Esterification and polycondensation of an aromatic acid comprising a phenylene group, an aliphatic acid containing carboxylic acid groups and an acid component comprising sodium 3,5-dicarbomethoxybenzenesulfonate, and a diol component having 2 to 14 carbon atoms Biodegradable polyester formed,
The biodegradable polyester comprises an acid component of 10-20 mol% of the aliphatic acid, 0.1-15 mol% of sodium 3,5-dicarbomethoxybenzenesulfonate and a residual amount of aromatic acid, and has an intrinsic viscosity ( IV) A biodegradable polyester having a hue b value of 0.6 to 0.7, a glass transition temperature (Tg) of 55 to 65 ° C, a melting point (Tm) of 191 to 223 ° C, and a color tone of 5 or less. The method of claim 1,
Biodegradable polyester, characterized in that the biodegradable polyester further comprises a complementary amount in the range of 60 to 130ppm based on the total weight of the polymer. The method of claim 1,
The aliphatic acid is oxalic acid (Oxalic acid), malonic acid (Malonic acid), succinic acid (Succinic acid), glutaric acid (Glutaric acid), adipic acid (subic acid), suberic acid (suberic acid), citric acid (Citric) acid, pimeric acid, azelaic acid, sebasic acid, nonanoic acid, decanoic acid, dodecanoic acid, hexano Biodegradable polyester, characterized in that it is selected from the group consisting of decanoic acid (Hexadecanoic acid) or a mixture of two or more thereof.

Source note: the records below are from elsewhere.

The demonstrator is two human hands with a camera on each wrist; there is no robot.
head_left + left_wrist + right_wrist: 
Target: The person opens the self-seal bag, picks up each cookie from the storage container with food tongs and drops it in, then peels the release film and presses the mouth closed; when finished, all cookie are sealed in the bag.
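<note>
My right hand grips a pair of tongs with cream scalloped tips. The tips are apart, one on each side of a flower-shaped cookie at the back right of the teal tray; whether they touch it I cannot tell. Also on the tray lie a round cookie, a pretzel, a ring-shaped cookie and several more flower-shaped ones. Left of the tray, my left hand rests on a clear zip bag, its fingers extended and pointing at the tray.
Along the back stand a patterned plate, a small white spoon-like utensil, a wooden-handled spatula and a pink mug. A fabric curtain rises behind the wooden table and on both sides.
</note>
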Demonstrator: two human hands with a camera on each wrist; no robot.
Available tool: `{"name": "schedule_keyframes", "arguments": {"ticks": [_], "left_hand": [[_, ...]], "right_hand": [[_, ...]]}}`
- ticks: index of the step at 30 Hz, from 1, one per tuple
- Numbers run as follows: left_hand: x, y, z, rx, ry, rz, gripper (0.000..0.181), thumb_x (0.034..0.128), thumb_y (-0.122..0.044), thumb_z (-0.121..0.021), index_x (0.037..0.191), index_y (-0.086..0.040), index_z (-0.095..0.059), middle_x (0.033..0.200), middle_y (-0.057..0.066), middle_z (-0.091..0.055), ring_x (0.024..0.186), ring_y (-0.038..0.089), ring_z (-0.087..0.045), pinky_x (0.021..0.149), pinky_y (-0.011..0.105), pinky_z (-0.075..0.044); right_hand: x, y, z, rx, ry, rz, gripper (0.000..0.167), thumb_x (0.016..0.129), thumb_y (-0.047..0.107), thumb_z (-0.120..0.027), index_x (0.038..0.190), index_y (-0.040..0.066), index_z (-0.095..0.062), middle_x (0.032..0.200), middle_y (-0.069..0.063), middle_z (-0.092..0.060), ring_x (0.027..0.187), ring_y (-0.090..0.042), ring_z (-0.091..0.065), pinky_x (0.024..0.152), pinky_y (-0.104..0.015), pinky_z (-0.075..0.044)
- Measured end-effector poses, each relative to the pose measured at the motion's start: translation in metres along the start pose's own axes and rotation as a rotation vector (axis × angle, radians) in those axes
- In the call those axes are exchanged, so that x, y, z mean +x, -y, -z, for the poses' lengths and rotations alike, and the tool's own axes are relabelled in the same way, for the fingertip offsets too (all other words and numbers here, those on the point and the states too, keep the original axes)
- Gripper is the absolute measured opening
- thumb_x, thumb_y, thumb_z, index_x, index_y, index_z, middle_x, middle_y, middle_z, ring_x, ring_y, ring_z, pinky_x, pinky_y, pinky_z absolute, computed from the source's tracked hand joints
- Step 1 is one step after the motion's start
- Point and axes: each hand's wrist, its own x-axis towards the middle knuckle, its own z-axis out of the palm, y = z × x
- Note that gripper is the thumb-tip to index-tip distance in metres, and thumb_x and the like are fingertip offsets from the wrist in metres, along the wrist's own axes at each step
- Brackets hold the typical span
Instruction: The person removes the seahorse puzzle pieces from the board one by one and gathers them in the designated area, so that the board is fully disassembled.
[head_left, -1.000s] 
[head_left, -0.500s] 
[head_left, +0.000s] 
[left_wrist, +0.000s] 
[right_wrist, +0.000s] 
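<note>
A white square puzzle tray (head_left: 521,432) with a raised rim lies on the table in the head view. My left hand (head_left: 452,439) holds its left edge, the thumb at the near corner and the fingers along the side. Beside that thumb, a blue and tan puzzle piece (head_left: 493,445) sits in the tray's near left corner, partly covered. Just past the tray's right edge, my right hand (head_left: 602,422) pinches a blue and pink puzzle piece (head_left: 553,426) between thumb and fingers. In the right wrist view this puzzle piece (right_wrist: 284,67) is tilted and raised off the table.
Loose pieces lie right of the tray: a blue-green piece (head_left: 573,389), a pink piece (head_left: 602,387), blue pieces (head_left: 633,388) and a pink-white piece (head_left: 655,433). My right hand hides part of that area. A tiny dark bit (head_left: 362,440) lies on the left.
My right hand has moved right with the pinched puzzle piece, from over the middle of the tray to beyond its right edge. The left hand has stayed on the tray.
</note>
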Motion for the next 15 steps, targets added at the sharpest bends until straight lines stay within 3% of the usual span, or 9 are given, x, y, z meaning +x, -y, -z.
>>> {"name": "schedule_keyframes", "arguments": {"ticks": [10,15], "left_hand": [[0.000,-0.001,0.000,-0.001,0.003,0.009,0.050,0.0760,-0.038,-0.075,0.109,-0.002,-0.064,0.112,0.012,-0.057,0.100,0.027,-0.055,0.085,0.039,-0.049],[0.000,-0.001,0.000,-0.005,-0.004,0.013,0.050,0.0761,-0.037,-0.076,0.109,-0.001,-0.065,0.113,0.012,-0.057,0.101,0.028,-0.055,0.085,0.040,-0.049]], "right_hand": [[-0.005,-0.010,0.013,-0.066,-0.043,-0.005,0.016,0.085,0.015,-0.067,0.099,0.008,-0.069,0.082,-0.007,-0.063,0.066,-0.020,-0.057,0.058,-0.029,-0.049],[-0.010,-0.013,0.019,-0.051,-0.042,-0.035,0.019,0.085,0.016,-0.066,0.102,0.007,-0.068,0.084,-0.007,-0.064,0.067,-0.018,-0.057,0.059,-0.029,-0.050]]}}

The method of claim 1,
The aromatic acid is selected from the group consisting of terephthalic acid, isophthalic acid, dimethyl terephthalate, dimethyl isophthalate, or a mixture of two or more thereof. ester. The method of claim 1,
Ethylene Glycol, Propylene Glycol, Trimethyl Glycol, Tetramethylene Glycol, Pentamethyl Glycol, Hexamethylene Glycol having 2 to 14 carbon atoms Hexamethylene Glycol, Heptamethylene Glycol, Octamethylene Glycol, Nonamethylene Glycol, Decamethylene Glycol, Undecamethylene Glycol, Dodecamethylene Glycol Dodecamethylene Glycol), tridecamethylene glycol (Tridecamethylene Glycol), tetradecamethylene glycol (Tetradecamethylene Glycol) or a biodegradable polyester, characterized in that it is selected from the group consisting of two or more thereof. delete delete delete (1) The acid component comprising an aromatic acid containing a phenylene group, an aliphatic acid containing carboxylic acid groups and sodium 3,5-dicarbomethoxybenzenesulfonate, and a diol component having 2 to 14 carbon atoms. : Mix so that the ratio of the diol component is within the range of 1.0: 1.0 to 1.4 in molar ratio,
The acid component comprises 10 to 20 mol% of the aliphatic acid, 0.1 to 15 mol% of sodium 3,5-dicarbomethoxybenzenesulfonate and the remaining amount of aromatic acid,
An esterification step of preparing an oligomer while stirring at 200 to 240 ° C. for 150 to 190 minutes at a speed of 40 to 80 rpm; And
(2) a polymerization step of polymerizing the oligomer at 230 to 280 ° C. for 180 to 210 minutes at 40 to 100 rpm;
Method for producing a biodegradable polyester, characterized in that consisting of.